— С-с-северус… прош-ш-шу…
— Все в порядке, профессор, — выговорил тот, приподняв голову директора. — Вот, выпейте, вам станет легче. Пейте же!
Изумрудное зелье мерцало в кружке, и Дамблдор приник к нему, и выпил залпом, но вдруг закашлялся и попытался отстраниться.
Марина Николаевна смотрела, прикусив губу от напряжения: зелья в кружке не убавилось…
— Пейте же, — повторил Снейп, — пейте, Дамблдор…
Тот глотал, глядя на него в упор мутно-голубыми страдальческими глазами, из которых катились слезы, и порой делал попытки оттолкнуть кружку, но тщетно.
Еще. И еще, и еще…
Марина Николаевна обернулась, чтобы взглянуть на Ингибьёрг, но та стояла, будто статуя, сцепив руки на навершии своего посоха, и спрашивать ее о чем-то явно было бесполезно.
— Не надо… не надо больше… — стонал директор, пытаясь увернуться от очередной порции изумрудного зелья. — Я не хочу… не заставляйте меня… Отпустите! Это моя вина, моя вина, — плакал он. — Пожалуйста прекратите, я знаю, что был неправ, пожалуйста, прекратите, и я никогда, никогда больше…
Ей показалось, будто возле кровати вьются тени, зеленоватые, полупрозрачные. Вот какой-то юноша, красивый, со светлыми кудрями, другой, похожий на Дамблдора, и маленькая девочка с длинными волосами…
— Пожалуйста, пожалуйста, пожалуйста, не надо… только не это, только не это, я сделаю всё… Ариана!..
«Он бы еще сказал «Ради всего святого, Монтрезор!» — невольно подумала Марина Николаевна, и директор, будто услышав ее мысли, простонал:
— Ради всего святого, Северус…
— Да, ради всего святого… — негромко ответил Снейп. — Пейте.

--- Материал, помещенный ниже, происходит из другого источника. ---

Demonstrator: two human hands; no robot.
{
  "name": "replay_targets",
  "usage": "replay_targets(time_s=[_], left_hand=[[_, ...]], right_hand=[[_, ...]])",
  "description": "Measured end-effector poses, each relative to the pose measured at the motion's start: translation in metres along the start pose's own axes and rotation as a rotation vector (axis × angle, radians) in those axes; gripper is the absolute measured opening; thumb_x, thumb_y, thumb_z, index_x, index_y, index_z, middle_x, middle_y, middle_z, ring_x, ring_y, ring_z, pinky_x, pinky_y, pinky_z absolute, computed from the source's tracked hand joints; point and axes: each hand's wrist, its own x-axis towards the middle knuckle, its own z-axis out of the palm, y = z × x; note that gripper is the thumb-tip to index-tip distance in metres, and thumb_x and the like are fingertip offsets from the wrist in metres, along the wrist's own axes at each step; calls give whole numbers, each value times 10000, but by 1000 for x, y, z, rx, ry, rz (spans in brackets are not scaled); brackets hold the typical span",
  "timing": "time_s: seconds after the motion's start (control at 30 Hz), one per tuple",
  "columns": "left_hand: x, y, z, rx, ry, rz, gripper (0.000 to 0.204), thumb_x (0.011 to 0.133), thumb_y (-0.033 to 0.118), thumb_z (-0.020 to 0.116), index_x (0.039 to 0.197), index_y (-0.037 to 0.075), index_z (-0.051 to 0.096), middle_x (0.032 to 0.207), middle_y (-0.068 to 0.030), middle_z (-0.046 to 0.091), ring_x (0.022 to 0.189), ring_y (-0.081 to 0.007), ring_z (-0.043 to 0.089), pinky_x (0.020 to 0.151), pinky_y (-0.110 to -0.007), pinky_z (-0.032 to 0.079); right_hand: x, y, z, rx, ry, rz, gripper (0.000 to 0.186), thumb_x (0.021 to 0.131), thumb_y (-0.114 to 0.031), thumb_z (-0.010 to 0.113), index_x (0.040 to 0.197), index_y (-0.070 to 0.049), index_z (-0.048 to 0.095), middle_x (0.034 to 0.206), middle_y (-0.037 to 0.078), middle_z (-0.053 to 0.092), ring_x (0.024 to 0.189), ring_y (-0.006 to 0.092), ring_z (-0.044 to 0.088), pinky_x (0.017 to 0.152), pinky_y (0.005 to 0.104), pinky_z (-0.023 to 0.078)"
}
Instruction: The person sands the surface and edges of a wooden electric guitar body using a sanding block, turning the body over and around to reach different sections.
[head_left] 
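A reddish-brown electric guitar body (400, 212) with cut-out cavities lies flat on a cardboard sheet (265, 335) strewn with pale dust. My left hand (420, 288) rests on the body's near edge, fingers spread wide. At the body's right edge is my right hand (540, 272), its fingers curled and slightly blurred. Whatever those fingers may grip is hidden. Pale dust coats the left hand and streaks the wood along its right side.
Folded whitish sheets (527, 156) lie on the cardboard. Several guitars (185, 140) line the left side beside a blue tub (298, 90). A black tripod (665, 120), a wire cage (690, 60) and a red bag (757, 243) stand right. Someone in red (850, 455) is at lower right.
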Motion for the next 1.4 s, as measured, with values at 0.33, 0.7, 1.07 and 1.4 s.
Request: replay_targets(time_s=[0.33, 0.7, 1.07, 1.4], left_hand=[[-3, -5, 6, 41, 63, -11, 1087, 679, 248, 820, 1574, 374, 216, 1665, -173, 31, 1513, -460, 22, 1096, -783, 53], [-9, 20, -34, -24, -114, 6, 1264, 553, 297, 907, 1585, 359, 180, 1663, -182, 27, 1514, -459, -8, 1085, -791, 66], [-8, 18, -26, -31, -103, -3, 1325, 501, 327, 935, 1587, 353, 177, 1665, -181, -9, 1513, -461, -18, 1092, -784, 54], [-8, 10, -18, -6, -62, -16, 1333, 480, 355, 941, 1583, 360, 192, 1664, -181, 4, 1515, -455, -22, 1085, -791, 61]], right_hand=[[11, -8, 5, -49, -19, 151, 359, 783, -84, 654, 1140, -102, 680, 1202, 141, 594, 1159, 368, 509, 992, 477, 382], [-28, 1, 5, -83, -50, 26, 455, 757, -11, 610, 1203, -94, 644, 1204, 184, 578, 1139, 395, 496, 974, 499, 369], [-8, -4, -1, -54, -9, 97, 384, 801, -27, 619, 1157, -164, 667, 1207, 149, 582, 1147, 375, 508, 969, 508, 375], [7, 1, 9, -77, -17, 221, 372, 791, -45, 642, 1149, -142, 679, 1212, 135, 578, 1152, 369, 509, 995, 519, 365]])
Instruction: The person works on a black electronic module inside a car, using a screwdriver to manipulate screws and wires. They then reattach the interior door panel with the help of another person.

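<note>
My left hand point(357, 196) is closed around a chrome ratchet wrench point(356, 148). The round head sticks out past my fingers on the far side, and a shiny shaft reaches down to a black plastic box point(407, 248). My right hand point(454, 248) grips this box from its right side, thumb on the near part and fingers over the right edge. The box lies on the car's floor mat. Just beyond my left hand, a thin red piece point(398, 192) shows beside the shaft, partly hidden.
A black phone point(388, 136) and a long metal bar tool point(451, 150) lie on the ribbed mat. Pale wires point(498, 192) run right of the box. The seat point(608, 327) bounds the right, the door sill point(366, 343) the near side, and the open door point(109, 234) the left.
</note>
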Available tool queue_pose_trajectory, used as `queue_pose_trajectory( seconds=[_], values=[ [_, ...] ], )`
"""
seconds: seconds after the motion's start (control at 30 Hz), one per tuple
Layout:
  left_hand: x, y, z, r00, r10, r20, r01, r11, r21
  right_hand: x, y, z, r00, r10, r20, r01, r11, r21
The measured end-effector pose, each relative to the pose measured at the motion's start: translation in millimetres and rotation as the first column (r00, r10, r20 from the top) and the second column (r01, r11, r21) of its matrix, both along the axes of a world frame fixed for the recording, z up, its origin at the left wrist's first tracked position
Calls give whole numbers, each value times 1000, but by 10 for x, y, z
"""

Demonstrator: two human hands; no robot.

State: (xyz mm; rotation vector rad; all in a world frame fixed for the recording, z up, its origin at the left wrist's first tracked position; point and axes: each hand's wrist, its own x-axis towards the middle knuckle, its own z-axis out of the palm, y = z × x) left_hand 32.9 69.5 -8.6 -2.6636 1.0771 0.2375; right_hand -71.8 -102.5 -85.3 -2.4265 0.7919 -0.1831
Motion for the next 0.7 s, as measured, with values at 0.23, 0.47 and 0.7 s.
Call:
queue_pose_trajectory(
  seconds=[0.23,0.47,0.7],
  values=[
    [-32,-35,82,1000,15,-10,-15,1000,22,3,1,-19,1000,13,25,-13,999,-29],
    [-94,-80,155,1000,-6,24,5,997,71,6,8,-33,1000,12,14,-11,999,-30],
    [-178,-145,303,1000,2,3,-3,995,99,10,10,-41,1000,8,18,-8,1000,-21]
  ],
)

— Не надо больше… Я хочу умереть! Я хочу умереть! Прекратите это, прекратите, я хочу умереть!
— Это так просто — взять и умереть, — проронила Ингибьёрг. — Нет.
— Не могу… лучше убейте!..
Зеленое сияние вокруг двух мужских фигур делалось ярче и ярче, и тени прошлого проявлялись всё отчетливее.
Вот снова тот кудрявый юноша — нет, уже мужчина, и лицо его искажено болью и злобой, и он исчезает в яркой вспышке…
А вот другие люди — знакомые, незнакомые, их так много!